Dänemark will sich gegen die afrikanische Schweinepest schützen. Und hat deshalb einen 67 Kilometer langen Zaun an der Grenze zu Deutschland gezogen. Doch in der Region sorgt das Projekt für Irritationen - auch auf dänischer Seite.

Von Johannes Kulms | 18.11.2019
An der deutsch-dänischen Landgrenzen wird Ende November der neue Grenzzaun fertig werden.
An der deutsch-dänischen Landgrenzen wird Ende November der neue Zaun fertig werden. (Deutschlandfunk/ Johannes Kulms)
Mitten im Nirgendwo des deutsch-dänischen Grenzlands haben Aktivisten kürzlich eine kleine Freiluftgalerie eröffnet. Auf einem Gemälde hält ein Affe einen roten Telefonhörer in der Hand. Daneben prangt der Slogan "Kopenhagen, wir haben ein Problem".
Ein Zaun zum Schutz der Landwirte
Die Werke hängen an jenem Zaun, der schon in wenigen Tagen die gesamte 67 Kilometer lange deutsch-dänische Grenze abschließen soll. Mit der 1,40 m hohen Barriere will die dänische Regierung Wildschweine aus dem Land halten. Und damit auch die für Tiere tödliche afrikanische Schweinepest. Eine Maßnahme, um dänische Landwirte vor finanziellen Einbußen zu schützen. Und den für das Land bedeutenden, weltweiten Export von Schweinefleisch.
"Das ist natürlich viel Geld und viele Arbeitsplätze und das ist natürlich auch wichtig. Aber für uns, die betroffen werden, da ist es nicht so schön."
Ärger über den Zaun in der deutsch-dänischen Grenzregion
Lars Christian Jensen ist Jäger und Landwirt in der Gemeinde Frøslev. Nur wenige Schritte von der Gemäldesammlung entfernt hat er seinen Hof, baut hier zum Beispiel Mais an für Biogasanlagen. Wie viele Menschen in der deutsch-dänischen Grenzregion stört er sich an dem Zaun. Nicht nur, weil es mit der Ruhe im Grenzgebiet jetzt vorbei ist und laut Jensen neuerdings Busse mit Touristen vorfahren, um den Zaun zu besichtigen. Sondern auch, weil hier nun für Tiere ein gefährliches Hindernis entstanden sei. Er greift zu seinem Handy und zeigt ein kurzes Video.

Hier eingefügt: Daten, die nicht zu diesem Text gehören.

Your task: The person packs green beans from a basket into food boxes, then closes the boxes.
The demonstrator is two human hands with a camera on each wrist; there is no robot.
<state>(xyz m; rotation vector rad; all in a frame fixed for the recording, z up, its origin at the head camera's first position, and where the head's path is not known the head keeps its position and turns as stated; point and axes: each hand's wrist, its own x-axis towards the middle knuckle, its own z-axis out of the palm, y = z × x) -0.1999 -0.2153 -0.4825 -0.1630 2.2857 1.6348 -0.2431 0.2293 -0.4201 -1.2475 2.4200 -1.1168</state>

"Das ist vom Reh, was hier am Zaun verunglückt ist, was ich dann erschießen musste, hier an dieser Stelle."
Die dänische Regierung bietet Landbesitzern, über deren Grund der Zaun läuft, eine Entschädigung. Doch die von Kopenhagen angesetzte Summe sei viel zu niedrig ärgert sich Lars Christian Jensen. Vor allem geht es ihm um das Symbol in einer Region, die auch wegen der Aussöhnung nach vielen blutigen Konflikten als Vorbild in Europa gilt. Im kommenden Jahr wird das 100-jährige Bestehen des heutigen Grenzverlaufs gefeiert.
"Ja, das ist wohl ein kleiner Zufall jetzt. Und auch mit der Mauer in Berlin. Also, das Ganze stürzt hier zusammen jetzt gerade."
Für Dänemark ist der Verkauf von Schweinefleisch ein Milliardengeschäft. Käme die afrikanische Schweinepest ins Land müssten die Exporte in Staaten außerhalb der EU über Nacht eingestellt werden.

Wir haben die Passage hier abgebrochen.